Experts are reminding the public to avoid physical contact with visiting British royals, as they have tiny barbs on their skin that can deliver a powerful toxin if they feel threatened.
NBA star LeBron James learned about this rare defense the hard way when, after a game in New York on Monday, the sweaty forward put his arm around the Duchess of Cambridge, prompting him to say “ouch” and step away, according to witnesses.
Christina Gibbons, a Cleveland housewife and prominent royalologist, says that while every British child learns early on about the toxic barbs (“Touch a dame, you’ll not be lame, but touch a lady, your blood is gravy,” as the old nursery rhyme goes), people in other countries are often unaware — a recipe for disaster when members of the Royal Family travel abroad.
“Painful blisters, rashes, dizziness and shortness of breath are the most common effects of touching a frightened royal,” Gibbons said. “And as we know from the Priest incident, touching a royal’s bare skin can almost lead to death.”
Jane Priest was a model who, upon spotting Prince Charles at beach near Perth, Australia in 1979, ran up to steal a kiss. Even though Charles backed away, saying, “No, I can’t touch you, I can’t touch you,” the brave 26-year-old just thought he was being coy, so she leapt on him. Within minutes, she was on the ground, writhing in pain and unable to breathe.
“I thought I was good as dead,” she recounted in 1991, still dealing with the neurological effects. “I’d been stung by box jellyfish, but this was ten times worse.”

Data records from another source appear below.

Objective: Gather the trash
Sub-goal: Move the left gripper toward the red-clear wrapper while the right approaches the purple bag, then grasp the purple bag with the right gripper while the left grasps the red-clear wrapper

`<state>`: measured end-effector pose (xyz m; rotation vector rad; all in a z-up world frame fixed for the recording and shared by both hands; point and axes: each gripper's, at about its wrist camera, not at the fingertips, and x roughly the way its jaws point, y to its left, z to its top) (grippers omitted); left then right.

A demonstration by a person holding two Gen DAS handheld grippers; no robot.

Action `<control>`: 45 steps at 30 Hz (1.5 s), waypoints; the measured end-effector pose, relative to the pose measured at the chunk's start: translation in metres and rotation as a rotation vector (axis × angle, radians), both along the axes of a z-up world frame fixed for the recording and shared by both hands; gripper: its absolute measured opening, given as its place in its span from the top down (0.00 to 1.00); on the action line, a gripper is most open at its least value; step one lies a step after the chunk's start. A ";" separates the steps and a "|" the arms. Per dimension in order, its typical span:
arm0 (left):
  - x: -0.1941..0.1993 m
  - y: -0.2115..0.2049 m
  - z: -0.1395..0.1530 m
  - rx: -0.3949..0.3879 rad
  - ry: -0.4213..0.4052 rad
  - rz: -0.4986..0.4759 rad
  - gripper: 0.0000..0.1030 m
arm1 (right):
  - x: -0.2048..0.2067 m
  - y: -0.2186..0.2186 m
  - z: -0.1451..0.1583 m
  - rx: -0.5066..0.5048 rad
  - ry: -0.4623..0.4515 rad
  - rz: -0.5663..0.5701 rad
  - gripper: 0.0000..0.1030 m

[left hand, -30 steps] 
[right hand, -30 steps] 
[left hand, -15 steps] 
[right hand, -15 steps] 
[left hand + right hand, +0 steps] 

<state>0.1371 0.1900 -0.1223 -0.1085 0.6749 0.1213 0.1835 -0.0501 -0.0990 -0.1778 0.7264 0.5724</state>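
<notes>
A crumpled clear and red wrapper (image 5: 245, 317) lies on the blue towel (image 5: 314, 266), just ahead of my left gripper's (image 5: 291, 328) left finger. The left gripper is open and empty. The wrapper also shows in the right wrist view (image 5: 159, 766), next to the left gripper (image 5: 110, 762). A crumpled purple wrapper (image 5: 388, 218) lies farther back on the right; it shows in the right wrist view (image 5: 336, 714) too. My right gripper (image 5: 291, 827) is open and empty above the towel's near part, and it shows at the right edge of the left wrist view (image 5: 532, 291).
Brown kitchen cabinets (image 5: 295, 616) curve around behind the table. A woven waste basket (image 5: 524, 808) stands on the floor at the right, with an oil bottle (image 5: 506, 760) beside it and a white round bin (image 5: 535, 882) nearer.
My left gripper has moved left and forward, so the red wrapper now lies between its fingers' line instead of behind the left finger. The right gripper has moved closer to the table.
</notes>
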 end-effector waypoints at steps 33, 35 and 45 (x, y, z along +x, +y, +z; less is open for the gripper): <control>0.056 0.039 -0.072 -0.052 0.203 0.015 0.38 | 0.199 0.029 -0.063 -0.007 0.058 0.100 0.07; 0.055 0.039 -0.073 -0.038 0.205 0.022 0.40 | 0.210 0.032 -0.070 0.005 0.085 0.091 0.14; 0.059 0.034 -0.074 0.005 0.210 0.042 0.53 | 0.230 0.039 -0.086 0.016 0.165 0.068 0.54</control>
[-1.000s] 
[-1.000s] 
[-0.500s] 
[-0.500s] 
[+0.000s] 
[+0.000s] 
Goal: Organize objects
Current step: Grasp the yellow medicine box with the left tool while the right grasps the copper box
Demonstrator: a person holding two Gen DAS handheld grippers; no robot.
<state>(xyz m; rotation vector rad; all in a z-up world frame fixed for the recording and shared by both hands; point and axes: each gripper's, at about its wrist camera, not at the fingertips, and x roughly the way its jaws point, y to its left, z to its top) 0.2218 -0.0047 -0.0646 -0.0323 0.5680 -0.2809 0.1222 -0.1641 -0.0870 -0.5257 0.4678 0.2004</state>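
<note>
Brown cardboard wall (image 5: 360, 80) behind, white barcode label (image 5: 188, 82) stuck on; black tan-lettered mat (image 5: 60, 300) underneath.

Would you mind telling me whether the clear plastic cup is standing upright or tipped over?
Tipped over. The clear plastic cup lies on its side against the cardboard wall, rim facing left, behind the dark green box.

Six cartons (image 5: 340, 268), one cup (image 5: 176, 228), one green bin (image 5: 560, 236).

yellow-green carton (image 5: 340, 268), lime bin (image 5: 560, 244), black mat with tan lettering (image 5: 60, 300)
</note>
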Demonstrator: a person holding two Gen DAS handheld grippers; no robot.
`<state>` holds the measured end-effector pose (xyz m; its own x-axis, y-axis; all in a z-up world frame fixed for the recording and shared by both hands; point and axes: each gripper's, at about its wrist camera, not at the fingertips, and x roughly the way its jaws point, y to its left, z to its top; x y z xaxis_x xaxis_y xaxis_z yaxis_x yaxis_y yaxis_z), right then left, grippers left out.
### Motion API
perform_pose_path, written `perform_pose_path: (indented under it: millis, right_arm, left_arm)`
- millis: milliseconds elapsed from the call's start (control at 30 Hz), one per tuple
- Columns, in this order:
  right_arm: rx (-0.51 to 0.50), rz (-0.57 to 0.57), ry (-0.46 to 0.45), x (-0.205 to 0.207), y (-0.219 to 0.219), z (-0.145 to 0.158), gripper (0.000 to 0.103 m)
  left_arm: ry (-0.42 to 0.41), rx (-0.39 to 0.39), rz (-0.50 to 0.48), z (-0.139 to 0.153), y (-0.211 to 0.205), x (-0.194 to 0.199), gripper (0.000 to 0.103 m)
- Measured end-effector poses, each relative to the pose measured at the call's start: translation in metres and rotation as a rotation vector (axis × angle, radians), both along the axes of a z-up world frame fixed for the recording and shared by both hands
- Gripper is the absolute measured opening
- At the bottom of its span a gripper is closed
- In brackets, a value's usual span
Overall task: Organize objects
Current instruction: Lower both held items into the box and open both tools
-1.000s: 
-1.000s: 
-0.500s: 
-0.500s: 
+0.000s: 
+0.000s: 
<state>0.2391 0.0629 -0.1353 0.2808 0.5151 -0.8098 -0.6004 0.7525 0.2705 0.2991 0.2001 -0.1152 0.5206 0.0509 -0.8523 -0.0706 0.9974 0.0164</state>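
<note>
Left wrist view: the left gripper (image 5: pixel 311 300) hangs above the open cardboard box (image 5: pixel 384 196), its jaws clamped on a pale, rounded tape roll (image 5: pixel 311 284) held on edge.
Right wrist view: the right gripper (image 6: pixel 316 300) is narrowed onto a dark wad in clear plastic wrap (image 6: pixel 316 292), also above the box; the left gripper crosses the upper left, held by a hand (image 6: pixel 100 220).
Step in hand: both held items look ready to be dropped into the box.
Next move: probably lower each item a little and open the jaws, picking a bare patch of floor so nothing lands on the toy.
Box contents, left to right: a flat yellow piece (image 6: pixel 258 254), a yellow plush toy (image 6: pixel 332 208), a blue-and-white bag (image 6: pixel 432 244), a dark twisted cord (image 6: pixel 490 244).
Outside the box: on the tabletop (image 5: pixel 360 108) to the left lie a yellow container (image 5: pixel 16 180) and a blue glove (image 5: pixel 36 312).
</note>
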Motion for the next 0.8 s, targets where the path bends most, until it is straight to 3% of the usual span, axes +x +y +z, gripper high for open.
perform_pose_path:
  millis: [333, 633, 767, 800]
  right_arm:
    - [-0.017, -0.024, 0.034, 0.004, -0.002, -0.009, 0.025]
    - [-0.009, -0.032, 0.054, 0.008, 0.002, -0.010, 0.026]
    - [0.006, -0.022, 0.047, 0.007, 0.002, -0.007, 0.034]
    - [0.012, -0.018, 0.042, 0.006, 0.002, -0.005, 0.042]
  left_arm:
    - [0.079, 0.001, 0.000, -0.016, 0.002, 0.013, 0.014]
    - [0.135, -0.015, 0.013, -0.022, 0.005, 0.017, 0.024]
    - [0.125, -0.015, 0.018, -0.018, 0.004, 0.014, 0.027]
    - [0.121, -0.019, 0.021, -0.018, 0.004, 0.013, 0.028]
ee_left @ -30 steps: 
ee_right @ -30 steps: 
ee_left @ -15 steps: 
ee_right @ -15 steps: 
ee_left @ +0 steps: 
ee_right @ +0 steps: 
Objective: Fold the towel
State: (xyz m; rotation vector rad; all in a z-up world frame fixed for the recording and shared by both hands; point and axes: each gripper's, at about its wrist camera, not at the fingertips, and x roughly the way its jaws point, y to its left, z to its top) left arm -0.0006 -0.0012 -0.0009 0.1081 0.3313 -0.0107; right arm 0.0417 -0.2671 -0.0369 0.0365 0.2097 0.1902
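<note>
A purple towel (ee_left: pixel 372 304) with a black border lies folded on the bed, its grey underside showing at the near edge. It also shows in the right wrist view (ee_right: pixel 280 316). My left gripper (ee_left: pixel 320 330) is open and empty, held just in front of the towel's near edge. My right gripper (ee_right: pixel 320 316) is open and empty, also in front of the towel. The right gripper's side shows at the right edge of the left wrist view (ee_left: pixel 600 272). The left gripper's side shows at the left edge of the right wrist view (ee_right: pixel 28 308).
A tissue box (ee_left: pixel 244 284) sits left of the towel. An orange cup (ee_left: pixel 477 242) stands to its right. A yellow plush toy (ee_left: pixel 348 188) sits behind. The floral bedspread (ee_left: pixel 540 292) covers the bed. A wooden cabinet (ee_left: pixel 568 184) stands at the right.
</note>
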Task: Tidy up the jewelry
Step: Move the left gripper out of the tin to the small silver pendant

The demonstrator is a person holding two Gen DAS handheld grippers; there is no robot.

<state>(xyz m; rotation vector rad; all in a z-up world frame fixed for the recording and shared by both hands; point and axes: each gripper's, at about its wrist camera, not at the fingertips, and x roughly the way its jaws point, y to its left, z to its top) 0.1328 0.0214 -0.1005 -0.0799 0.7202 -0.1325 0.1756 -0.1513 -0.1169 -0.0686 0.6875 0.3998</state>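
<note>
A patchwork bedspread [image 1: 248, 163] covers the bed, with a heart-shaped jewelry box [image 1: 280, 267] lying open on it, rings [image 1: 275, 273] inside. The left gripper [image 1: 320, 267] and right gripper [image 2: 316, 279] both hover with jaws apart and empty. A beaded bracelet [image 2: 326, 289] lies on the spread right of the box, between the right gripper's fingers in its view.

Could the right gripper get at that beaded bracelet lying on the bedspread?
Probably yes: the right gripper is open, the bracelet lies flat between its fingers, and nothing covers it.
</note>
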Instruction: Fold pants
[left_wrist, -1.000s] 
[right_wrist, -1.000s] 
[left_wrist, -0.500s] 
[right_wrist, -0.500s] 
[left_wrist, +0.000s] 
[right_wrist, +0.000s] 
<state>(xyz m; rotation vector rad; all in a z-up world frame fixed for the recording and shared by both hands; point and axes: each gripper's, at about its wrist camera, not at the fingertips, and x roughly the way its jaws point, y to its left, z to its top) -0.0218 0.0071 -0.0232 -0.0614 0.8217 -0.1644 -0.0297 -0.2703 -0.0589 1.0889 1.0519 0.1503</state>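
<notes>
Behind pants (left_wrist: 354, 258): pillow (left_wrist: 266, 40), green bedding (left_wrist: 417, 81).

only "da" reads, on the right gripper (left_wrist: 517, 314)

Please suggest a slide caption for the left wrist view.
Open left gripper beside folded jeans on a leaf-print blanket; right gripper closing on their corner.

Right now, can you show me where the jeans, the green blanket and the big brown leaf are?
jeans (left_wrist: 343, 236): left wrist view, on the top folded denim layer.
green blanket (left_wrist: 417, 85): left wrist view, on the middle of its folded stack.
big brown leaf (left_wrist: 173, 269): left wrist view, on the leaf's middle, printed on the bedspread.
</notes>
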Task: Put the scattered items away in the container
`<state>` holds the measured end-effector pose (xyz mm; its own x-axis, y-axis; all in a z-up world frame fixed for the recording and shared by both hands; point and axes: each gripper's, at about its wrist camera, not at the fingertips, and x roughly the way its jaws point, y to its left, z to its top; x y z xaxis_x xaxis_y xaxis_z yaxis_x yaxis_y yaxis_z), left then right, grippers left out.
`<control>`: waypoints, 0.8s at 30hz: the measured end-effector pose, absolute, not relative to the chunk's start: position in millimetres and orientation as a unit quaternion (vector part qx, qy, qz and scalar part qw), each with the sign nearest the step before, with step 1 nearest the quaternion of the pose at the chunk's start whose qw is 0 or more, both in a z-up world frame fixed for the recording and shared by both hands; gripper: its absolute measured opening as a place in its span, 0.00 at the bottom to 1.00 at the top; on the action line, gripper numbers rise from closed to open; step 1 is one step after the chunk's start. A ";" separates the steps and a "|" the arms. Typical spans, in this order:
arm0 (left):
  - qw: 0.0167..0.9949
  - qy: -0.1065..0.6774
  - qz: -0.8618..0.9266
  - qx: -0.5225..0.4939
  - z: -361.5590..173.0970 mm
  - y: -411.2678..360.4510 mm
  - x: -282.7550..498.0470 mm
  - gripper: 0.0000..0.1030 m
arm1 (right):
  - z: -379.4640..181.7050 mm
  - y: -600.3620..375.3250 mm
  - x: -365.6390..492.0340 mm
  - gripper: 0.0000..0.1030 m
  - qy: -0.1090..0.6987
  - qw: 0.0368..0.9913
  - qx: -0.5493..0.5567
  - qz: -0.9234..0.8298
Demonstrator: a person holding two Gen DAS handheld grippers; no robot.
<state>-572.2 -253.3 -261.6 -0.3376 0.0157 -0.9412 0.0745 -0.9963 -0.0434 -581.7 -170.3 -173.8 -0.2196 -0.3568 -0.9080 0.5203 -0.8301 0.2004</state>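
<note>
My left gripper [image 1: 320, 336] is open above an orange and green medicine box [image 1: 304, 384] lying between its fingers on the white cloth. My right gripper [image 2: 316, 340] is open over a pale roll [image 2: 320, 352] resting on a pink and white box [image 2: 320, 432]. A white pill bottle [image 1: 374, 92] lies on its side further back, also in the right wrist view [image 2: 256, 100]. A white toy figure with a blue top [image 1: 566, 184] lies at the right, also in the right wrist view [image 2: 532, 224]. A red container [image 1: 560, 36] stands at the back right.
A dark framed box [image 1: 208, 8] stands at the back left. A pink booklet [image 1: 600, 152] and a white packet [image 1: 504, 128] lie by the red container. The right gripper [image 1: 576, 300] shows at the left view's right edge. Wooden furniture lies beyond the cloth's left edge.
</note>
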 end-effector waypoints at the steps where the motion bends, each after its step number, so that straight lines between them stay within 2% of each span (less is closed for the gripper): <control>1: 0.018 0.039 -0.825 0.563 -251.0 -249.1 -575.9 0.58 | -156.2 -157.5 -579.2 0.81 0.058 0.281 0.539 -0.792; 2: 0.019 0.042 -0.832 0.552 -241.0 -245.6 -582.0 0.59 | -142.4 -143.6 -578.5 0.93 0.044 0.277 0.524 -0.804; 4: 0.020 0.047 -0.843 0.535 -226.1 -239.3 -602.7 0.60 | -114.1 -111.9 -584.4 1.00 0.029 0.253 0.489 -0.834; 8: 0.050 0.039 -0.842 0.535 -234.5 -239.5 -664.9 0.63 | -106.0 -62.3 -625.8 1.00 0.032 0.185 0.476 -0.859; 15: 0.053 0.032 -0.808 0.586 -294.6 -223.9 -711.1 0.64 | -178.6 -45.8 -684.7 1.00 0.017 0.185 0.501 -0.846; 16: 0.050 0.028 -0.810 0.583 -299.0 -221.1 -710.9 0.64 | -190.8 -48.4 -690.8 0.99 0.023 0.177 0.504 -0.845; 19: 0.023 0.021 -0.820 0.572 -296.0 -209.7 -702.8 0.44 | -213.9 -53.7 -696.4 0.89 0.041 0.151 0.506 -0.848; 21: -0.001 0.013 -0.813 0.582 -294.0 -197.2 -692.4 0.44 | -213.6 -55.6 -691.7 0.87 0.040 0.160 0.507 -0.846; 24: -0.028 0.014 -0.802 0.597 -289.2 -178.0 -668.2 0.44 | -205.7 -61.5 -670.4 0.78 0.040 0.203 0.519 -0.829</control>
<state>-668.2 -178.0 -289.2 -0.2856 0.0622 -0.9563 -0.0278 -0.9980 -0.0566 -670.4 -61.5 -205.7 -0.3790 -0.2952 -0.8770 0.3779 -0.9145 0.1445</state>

Simon Goodwyn, one of the royal handlers, says that Americans often mistake the prohibition against touching the Royal Family as pure snobbiness, but it’s actually a question of safety.
“In reality, Her Majesty The Queen loves to touch, and to be touched,” Goodwyn said. “She’s a huge cuddle bunny, and if she could, she’d give a great big hug to every homeless person in the street who waves at her. It’s just that she can’t. It’s too risky.”